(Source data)
---

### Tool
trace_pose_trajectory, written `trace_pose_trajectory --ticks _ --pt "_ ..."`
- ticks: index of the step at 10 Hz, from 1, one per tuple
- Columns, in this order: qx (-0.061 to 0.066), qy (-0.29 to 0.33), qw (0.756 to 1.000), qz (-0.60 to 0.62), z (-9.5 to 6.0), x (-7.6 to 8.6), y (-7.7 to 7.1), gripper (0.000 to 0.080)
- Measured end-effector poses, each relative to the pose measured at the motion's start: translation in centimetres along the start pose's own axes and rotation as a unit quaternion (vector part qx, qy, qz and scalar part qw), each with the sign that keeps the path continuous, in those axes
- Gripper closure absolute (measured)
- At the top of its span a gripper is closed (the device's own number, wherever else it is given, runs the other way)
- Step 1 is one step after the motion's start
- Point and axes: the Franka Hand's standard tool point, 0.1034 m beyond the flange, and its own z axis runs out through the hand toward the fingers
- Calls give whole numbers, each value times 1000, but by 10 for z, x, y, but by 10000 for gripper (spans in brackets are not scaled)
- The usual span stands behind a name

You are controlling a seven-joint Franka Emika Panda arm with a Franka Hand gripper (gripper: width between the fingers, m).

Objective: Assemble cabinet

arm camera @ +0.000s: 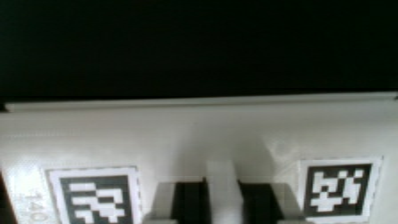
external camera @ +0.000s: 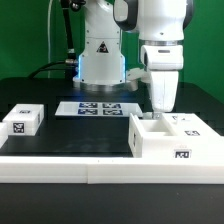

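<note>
Directly beneath the gripper sits the cabinet, a white box-like body with open compartments on top and a square tag on its near face. The gripper hangs over the cabinet end toward the exterior view's left, with its fingertips at the level of the top edge. Contact cannot be confirmed.

Gripper opening and hold cannot be determined. In the exterior view the fingertips merge with the white body, and the wrist view is blurred. The wrist view shows a white cabinet surface close under the gripper, with two square tags and two dark vertical slots between them.

Beyond the gripper, toward the arm base, lies the marker board. Well apart from the gripper, at the exterior view's left, rests a small white tagged block. All items rest on the black table.
</note>
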Motion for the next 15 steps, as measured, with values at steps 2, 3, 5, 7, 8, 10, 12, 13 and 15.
trace_pose_trajectory --ticks 2,3,5,7,8,10,12,13,15 --pt "0 0 1000 2 0 0 0 731" --pt "0 0 1000 2 0 0 0 731" --pt "2 -2 1000 2 -2 -1 0 731" --pt "1 -18 1000 2 -27 -5 2 731" --pt "0 -22 1000 2 -35 -9 4 731" --pt "2 -29 1000 6 -43 -20 8 731" --pt "0 -30 999 11 -46 -27 14 731" --pt "1 -31 999 15 -48 -31 19 731" --pt "-3 -31 999 21 -51 -34 30 731"
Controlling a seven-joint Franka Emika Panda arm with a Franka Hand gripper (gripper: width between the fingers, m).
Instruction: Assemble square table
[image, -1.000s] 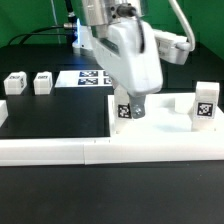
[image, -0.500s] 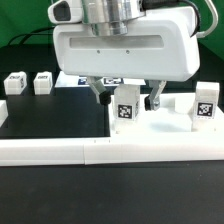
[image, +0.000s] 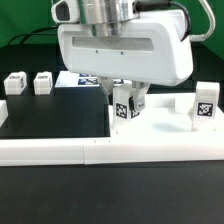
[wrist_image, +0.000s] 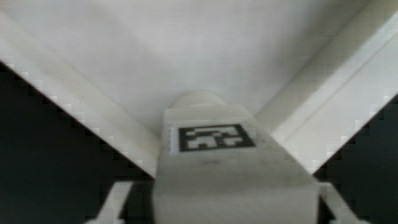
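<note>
While the tool (image: 126, 112) is clamped on a leg post (image: 125, 104), one finger against each side, the step in hand looks like picking up that leg. The post sits between the jaws, standing on the square table slab (image: 165, 135) directly beneath the tool. Its long axis runs upright, in line with the fingers, and one tagged face is turned toward the exterior camera. Next, I judge, comes a straight lift, keeping the post plumb, then a carry to a corner of the slab.
</note>
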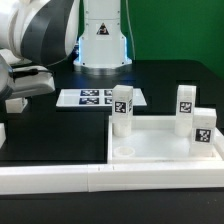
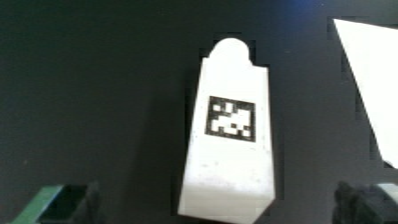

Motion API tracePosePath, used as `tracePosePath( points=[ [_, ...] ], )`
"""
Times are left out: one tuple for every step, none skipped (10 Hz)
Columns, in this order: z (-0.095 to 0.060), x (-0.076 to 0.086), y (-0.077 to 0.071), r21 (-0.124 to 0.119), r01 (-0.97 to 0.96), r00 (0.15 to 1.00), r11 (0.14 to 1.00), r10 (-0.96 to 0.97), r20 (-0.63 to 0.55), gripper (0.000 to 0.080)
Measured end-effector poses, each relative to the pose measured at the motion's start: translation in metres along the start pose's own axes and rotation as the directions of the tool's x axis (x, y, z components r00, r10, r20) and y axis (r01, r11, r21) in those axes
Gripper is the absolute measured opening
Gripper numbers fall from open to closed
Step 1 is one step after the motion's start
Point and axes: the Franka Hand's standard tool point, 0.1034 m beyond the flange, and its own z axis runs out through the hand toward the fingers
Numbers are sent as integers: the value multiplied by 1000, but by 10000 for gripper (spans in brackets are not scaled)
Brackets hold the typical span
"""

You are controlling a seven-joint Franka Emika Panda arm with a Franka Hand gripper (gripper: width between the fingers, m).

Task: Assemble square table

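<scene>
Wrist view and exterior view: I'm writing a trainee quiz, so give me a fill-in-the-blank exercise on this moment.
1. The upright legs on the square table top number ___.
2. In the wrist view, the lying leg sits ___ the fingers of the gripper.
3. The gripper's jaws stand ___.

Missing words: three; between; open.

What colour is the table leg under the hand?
White leg, with a black-and-white square tag; wrist view shows it best.

Three legs (image 1: 122, 108) stood upright in the top (image 1: 160, 146); the marker board (image 1: 97, 98) lay behind it, and a fourth leg (image 2: 231, 140) lay below my gripper (image 2: 222, 203).
</scene>
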Motion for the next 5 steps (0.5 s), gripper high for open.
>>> tracePosePath(
  points=[
    [1,0,0,0,-1,1000,1000,1,0,649],
    [5,1,-1,-5,-1,1000,1000,1,-5,649],
    [15,-2,-5,-4,4,1000,1000,-4,-9,649],
    [28,-6,-8,4,5,1000,1000,-5,-5,649],
    [34,-6,-9,7,4,1000,1000,-4,-9,649]
  ],
)
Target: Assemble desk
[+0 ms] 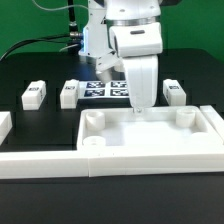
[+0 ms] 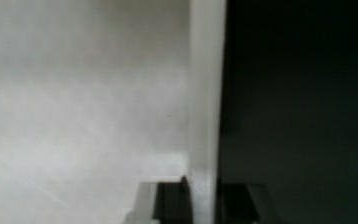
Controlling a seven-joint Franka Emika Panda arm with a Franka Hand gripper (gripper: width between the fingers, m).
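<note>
My pincer (image 1: 138,108) is clamped on the desk top's (image 1: 150,148) thin rim wall, one finger on each side. A loose leg (image 1: 173,91) lies near it.

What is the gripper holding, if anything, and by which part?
Cannot be told: the gripper straddles the rim of the desk top, but contact is not visible.

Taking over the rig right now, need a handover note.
Gripper: down at the top's back wall as the exterior view shows it, fingers either side of that wall; grip cannot be told.
Legs: loose on the table behind the top.
Done: no leg fitted; visible sockets empty.
Left: fit every leg.
</note>
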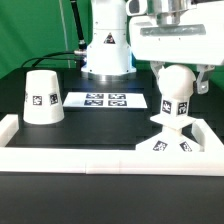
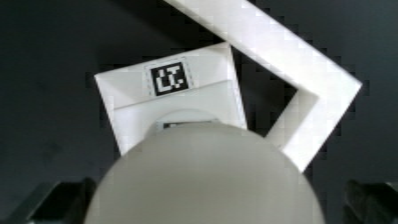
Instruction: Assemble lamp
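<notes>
The white ball bulb stands upright on its short stem on the flat square base plate, at the exterior view's right front. My gripper is right above it, open, with one dark finger on each side of the ball and a gap at both. In the wrist view the bulb fills the middle between the fingers, and the base plate with its tag lies beyond it. The cone shade stands alone at the exterior view's left.
The marker board lies flat between shade and base plate. The white rim frames the black table at the front and sides and also shows in the wrist view. The arm's white pedestal stands behind.
</notes>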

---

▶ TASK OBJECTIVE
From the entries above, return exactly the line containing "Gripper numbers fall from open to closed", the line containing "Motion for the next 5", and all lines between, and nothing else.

▶ ANSWER SPACE
Gripper numbers fall from open to closed
Step 1 is one step after the motion's start
Point and axes: the Franka Hand's standard tool point, 0.1034 m beyond the flange, and its own z axis runs out through the hand toward the fingers
Numbers are sent as integers: the value multiplied by 1000, but by 10000 for gripper (spans in brackets are not scaled)
Brackets hold the typical span
"""

You are controlling a seven-joint Franka Emika Panda arm with a Franka Hand gripper (gripper: width between the fingers, m).

Task: Assemble square table

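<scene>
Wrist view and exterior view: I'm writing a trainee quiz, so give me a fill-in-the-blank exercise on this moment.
1. The upright legs on the square table top number ___.
2. In the wrist view, the lying leg sits ___ the fingers of the gripper.
3. The gripper's jaws stand ___.

Missing words: three; between; open.

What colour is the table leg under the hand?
White leg, with a black-and-white square tag; wrist view shows it best.

Three legs (image 1: 122, 108) stood upright in the top (image 1: 160, 146); the marker board (image 1: 97, 98) lay behind it, and a fourth leg (image 2: 231, 140) lay below my gripper (image 2: 222, 203).
</scene>
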Motion for the next 5 steps (0.5 s), gripper high for open.

This exercise requires no additional answer.